Una de las grandes ventajas que tiene vivir en Barcelona es las oferta cultural que esta ciudad ofrece, no se puede desperdiciar ni un solo fin de semana en Barcelona sin realizar alguna salida de estas características. Un buen lugar donde apreciar la belleza y el arte es el edificio de la fundación Joan Miró, solo por su emplazamiento ya es una gozada ir a visitarlo.
Su enclave en la montaña de Montjuic nos ofrece unas incomparables vistas y un entorno muy agradable, con Barcelona al fondo y rodeados de una gran vegetación, que muchas familias aprovechan cuando hace buen tiempo para hacer un picnic.
El arquitecto Joseph Lluís Sert lo diseñó en los años 70 y el principal objetivo que le marcaron, fue que las salas tuviesen mucha luminosidad, la verdad es que lo consiguió, pero las formas del edificio son muy discutidas, para algunos parecen búnkers de la segunda guerra mundial, y para otros formas modernistas.

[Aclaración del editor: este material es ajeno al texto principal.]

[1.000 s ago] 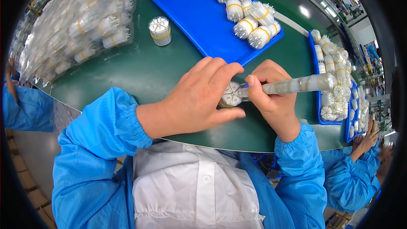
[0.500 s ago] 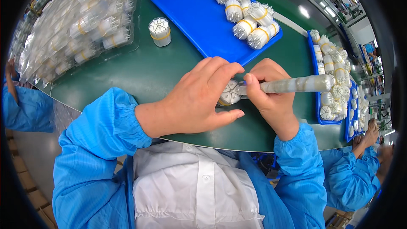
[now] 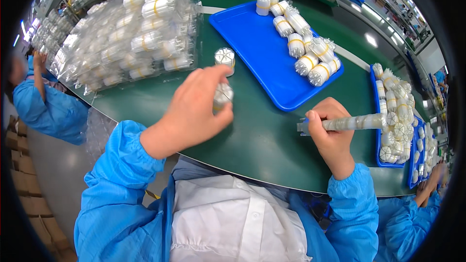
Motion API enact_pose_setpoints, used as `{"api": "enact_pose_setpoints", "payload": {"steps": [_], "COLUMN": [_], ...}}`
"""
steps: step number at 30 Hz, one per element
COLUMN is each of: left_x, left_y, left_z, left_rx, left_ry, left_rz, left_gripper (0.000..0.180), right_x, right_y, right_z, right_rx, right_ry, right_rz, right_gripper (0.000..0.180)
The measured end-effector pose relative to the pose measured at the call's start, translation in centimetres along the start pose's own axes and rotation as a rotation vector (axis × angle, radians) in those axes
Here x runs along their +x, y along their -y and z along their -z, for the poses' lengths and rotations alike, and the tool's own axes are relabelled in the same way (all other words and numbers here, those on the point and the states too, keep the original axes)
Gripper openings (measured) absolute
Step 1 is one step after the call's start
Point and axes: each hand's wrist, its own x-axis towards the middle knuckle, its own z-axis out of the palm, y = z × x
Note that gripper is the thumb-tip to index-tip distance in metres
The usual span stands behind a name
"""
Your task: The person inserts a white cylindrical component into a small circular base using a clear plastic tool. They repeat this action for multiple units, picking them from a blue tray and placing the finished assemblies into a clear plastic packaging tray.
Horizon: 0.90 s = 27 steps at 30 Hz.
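Observation:
My left hand (image 3: 191, 104) curls its thumb and fingers around a white cylindrical bundle (image 3: 223, 94) with a spoked top. The fingers hide part of its side. Just beyond it, a similar bundle (image 3: 224, 58) with a yellow band stands upright on the green table. My right hand (image 3: 335, 131) grips a pen-like tool (image 3: 357, 122) with a thick, translucent wrapped handle. The tool's narrow grey end points left, over the table and apart from any bundle.
A blue tray (image 3: 252, 48) holds several banded white bundles along its right side. Clear plastic packs (image 3: 141, 34) of bundles are stacked at the far left. Another blue tray (image 3: 378, 150), heaped with bundles, stands at the right. Co-workers in blue sleeves sit at both sides.
My left hand has carried the bundle left, away from the tool, to beside the standing bundle. My right hand keeps hold of the tool. The whole view has shifted.

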Motion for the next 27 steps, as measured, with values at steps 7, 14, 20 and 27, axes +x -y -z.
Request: {"api": "enact_pose_setpoints", "payload": {"steps": [7, 14, 20, 27], "left_x": [3.3, 5.0, 3.6, 7.2], "left_y": [2.1, 2.9, 0.6, 7.7], "left_z": [-0.8, -1.0, 4.6, 19.5], "left_rx": [0.308, 0.379, 0.091, 0.866], "left_ry": [-0.091, 0.133, -0.058, -0.248], "left_rz": [0.013, 0.114, 0.064, 0.16], "left_gripper": [0.061, 0.042, 0.046, 0.048], "right_x": [-0.2, -0.4, -0.8, -0.6], "right_y": [-0.4, -0.8, -1.5, -0.5], "right_z": [-0.7, -0.3, -0.5, -1.0], "right_rx": [-0.041, -0.075, -0.08, -0.093], "right_ry": [0.027, 0.03, 0.044, 0.059], "right_rz": [-0.007, -0.07, -0.053, -0.022], "right_gripper": [0.016, 0.017, 0.017, 0.017]}}
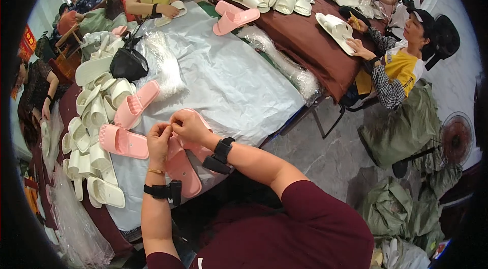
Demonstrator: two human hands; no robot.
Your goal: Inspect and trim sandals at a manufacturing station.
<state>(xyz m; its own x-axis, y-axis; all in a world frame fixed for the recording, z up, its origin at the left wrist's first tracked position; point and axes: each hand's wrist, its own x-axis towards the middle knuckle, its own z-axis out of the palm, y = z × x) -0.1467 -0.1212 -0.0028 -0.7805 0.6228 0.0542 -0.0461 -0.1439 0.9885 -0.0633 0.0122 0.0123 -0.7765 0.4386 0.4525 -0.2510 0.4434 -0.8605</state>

La fundación tiene la colección pública más completa de la obra de Joan Miró, los tapices, esculturas, pinturas, cerámicas, gravados y dibujos, ya son más que suficiente para que lo visiten gran número de personas.
Además de Miró se presentan muchas exposiciones de otros artistas del movimiento Racionalista de Cataluña, parece increíble la cantidad de imaginación que se expone, se pude discutir a favor o en contra, no gusta a todo el mundo, pero siempre sorprende.